At the magistrate’s hearing, a Charleston detective testified that Brown’s son confessed to an attempted armed robbery that occurred two days before his arrest and approximately one mile from the housing complex. Brown testified that her son was being held in jail, and if he was able to make bond, he would live with his grandmother.
The magistrate found that evictions based on criminal activity provisions of housing lease agreements must be determined on a case-by-case basis and denied the application for eviction based on the testimony as well as factors from federal law. On appeal, the circuit court remanded the case for factual findings and analysis regarding whether Brown’s eviction was warranted under 42 U.S.C. §1437(1)(6), the federal statute governing public housing leases, which is colloquially known as the “One-Strike Rule.”
The “One-Strike Rule” requires federally-funded public housing authorities and private landlords renting their properties to tenants receiving federal housing assistance to include a provision in all leases stating that drug-related criminal activity, as well as criminal activity that threatens other tenants or nearby residents, are grounds for eviction, regardless of the tenant’s personal knowledge of the criminal activity. The strict-liability, no-fault rule was premised on the idea that public housing tenants are entitled to homes that are “decent, safe, and free from illegal drugs.
In May of 2017, the magistrate issued an order evicting Brown, finding her son’s actions created good cause for eviction. At an appeal hearing before the circuit court, Brown argued that non-drug related criminal activity can only be grounds for eviction if the activity constitutes a present threat to the residents of the public housing facility and occurred in the immediate vicinity of the facility. She also argued that CHA was required to demonstrate that they used discretion in evaluating the circumstances and alternatives to eviction of an innocent tenant before evicting the entire household. She asserted that CHA made no showing that it exercised discretion.
The circuit court affirmed Brown’s eviction. The Court of Appeals found that Brown’s son’s actions created good cause for the eviction. The Court cited a 2007 Massachusetts case that set out the policy reason for the “One-Strike Rule”: Tenants of public housing developments represent some of the most needy and vulnerable segments of our population, including low-income families, children, the elderly, and the handicapped. It should not be their fate, to the extent manifestly possible, to live in fear of their neighbors.

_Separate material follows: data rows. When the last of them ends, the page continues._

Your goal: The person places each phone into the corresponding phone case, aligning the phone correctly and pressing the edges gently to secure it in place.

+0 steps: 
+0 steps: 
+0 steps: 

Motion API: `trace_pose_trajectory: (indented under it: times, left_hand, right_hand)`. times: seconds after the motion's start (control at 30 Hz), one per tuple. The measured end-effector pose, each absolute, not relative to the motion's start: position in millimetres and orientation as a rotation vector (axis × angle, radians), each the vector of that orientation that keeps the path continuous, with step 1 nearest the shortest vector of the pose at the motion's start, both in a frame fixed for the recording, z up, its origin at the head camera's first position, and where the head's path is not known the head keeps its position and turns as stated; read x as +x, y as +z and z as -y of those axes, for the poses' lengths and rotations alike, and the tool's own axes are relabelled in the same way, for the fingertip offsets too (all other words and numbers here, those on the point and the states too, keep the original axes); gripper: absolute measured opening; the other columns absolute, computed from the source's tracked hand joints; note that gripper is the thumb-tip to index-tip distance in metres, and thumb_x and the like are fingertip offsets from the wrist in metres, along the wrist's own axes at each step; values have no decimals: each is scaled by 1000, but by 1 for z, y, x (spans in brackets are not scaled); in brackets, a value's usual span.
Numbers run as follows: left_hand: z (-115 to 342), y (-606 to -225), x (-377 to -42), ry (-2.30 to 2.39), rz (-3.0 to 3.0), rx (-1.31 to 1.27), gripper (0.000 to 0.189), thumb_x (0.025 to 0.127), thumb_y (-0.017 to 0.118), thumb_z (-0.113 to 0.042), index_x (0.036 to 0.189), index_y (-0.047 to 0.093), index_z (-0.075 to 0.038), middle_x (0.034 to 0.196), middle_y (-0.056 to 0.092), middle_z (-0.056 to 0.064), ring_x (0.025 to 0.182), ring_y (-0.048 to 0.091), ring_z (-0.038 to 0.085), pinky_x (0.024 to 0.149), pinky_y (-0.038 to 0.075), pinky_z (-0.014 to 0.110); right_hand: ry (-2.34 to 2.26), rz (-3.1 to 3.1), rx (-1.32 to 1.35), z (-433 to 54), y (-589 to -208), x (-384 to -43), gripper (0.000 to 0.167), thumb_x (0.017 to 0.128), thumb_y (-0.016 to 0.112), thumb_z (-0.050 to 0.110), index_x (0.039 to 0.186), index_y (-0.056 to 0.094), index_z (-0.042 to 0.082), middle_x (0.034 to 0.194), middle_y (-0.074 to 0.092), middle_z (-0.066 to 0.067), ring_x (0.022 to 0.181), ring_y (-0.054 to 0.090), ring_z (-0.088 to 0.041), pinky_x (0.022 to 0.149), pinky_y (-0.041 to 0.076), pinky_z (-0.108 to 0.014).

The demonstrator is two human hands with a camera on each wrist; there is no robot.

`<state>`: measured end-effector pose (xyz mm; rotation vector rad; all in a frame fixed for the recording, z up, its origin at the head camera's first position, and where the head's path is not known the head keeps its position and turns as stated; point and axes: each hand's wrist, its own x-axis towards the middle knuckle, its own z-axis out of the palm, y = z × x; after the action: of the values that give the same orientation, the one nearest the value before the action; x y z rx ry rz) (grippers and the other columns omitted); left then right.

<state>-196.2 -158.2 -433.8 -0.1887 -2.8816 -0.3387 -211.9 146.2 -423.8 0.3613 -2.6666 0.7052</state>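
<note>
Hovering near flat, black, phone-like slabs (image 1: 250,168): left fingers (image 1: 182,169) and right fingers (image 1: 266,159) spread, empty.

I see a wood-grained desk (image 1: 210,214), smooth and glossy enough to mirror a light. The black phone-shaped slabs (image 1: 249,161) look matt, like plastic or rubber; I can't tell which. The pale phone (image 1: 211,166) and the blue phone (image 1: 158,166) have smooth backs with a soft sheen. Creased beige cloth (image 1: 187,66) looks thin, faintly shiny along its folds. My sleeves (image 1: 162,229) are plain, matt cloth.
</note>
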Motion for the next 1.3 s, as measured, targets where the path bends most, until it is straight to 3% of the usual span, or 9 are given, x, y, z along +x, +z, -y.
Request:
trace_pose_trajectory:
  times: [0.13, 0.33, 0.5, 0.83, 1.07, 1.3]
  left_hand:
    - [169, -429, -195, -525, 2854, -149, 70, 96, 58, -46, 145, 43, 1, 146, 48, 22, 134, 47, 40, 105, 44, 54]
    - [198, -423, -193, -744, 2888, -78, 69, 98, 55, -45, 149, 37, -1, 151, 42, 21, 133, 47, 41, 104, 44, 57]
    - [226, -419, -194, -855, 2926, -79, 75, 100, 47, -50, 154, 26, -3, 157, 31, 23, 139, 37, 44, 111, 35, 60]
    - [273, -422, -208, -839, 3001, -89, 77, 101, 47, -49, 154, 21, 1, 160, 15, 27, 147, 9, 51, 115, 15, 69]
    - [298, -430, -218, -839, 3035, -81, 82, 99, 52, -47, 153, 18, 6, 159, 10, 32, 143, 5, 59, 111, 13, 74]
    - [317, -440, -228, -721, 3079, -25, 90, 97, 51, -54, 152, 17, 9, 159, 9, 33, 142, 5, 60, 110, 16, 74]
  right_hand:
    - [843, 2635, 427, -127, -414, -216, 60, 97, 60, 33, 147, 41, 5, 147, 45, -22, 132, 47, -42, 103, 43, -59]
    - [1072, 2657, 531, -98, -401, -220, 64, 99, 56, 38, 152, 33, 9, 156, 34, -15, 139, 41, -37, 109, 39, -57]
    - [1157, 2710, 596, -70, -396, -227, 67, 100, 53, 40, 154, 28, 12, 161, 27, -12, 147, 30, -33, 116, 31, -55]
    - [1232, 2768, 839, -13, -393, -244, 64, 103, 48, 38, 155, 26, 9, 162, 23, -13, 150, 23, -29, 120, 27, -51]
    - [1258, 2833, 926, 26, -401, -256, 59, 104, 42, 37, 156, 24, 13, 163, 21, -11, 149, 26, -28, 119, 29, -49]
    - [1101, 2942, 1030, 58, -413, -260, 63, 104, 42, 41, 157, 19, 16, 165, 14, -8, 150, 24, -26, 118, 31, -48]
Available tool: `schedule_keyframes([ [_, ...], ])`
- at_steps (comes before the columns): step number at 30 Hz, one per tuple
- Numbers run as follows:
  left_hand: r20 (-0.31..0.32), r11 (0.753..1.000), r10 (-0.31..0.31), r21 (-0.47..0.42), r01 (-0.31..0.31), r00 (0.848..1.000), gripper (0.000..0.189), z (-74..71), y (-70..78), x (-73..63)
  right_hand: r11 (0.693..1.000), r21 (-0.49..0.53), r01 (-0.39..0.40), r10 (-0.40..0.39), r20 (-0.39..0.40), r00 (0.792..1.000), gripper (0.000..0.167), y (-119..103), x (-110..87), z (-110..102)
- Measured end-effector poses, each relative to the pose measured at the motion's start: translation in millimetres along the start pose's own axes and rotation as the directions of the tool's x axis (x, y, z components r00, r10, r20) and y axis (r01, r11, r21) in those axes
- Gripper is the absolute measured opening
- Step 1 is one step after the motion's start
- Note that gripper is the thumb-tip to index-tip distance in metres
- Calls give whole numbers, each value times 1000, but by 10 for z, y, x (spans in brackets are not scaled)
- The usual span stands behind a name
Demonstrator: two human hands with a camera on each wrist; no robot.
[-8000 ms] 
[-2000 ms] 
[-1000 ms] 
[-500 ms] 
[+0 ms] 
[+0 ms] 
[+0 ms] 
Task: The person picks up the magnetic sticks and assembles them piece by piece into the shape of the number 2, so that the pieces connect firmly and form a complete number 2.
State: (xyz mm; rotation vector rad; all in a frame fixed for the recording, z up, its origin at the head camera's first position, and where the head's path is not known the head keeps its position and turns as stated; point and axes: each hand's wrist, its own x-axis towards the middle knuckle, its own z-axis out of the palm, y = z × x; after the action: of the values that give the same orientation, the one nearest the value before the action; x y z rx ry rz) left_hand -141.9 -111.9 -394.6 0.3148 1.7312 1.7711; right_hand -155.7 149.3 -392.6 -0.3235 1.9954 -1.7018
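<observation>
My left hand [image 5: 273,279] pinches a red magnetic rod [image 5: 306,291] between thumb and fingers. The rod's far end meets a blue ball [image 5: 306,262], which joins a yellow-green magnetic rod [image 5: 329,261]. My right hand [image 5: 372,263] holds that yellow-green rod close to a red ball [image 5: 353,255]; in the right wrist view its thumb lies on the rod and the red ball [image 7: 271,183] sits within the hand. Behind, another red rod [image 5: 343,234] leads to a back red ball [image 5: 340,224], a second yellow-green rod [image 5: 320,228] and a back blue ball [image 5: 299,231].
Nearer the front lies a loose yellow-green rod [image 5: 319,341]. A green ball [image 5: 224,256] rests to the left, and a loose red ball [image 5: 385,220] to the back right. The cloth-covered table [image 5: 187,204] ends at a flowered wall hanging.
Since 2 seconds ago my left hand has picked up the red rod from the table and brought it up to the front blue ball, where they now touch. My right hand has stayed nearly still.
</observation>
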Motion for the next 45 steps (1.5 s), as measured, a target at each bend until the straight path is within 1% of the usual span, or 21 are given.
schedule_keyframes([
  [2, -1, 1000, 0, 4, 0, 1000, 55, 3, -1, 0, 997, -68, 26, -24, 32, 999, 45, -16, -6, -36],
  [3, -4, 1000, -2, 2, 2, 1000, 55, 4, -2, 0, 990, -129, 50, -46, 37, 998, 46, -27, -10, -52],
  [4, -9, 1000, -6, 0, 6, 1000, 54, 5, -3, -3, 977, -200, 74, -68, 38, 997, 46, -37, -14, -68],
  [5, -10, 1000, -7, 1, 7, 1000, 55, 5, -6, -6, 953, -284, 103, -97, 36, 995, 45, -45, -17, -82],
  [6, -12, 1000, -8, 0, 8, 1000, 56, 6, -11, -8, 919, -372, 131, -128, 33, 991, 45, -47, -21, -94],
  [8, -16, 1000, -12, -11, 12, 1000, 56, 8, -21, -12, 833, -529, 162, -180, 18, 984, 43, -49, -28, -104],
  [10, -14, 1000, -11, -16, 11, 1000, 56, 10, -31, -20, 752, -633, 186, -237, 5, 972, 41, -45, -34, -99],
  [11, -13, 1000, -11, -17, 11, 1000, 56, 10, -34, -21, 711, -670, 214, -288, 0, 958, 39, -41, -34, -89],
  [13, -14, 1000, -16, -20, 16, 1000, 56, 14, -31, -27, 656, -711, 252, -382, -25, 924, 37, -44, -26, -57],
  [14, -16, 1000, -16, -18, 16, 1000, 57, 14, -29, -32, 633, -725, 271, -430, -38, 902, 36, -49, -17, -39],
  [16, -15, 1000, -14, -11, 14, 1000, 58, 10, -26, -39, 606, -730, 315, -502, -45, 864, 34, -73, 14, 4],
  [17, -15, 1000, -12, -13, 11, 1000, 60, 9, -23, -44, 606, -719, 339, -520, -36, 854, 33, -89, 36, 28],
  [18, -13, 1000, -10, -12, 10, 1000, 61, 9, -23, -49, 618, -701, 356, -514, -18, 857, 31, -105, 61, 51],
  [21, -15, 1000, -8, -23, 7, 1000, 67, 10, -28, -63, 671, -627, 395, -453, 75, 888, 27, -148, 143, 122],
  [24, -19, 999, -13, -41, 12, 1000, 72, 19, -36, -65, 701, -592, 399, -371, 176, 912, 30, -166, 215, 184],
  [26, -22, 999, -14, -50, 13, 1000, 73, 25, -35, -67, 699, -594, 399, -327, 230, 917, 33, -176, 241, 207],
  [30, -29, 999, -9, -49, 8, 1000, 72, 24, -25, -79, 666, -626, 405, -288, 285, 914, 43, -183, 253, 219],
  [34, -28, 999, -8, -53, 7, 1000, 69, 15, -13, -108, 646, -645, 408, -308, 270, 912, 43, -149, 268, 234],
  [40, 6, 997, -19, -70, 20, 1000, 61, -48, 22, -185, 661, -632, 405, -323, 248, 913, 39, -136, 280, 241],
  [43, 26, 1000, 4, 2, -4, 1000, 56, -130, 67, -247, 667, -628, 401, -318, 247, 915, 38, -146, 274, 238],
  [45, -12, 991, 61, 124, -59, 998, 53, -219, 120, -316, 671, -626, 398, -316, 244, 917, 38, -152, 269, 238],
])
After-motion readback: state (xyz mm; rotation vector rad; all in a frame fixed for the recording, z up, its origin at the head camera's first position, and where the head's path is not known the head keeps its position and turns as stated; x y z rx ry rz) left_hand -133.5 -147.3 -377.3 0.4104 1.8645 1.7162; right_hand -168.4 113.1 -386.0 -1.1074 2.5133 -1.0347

The Court further held that the threat need not be “ongoing” to justify eviction. Then the Court turned to an interesting aspect of federal law, holding the “One-Strike Rule” does not automatically require eviction. Rather, the housing authority must demonstrate that it exercises discretion in the decision to evict. The record must reflect that the housing authority knew it could refrain from invoking the “One-Strike Rule” under the circumstances.
The case was remanded to the magistrate for a hearing to determine whether CHA exercised discretion in deciding to pursue the eviction of Brown’s entire household for the criminal actions of her son.
I’m sure you understand what I mean about this case being sad. It is sad for the mother to be evicted for the actions of her son, and it is sad for the other residents of the facility to be subjected to such criminal activity. This is a difficult situation, and I’m encouraged to know that discretion must be exercised.
*South Carolina Court of Appeals Opinion No. 5941 (August 24, 2022)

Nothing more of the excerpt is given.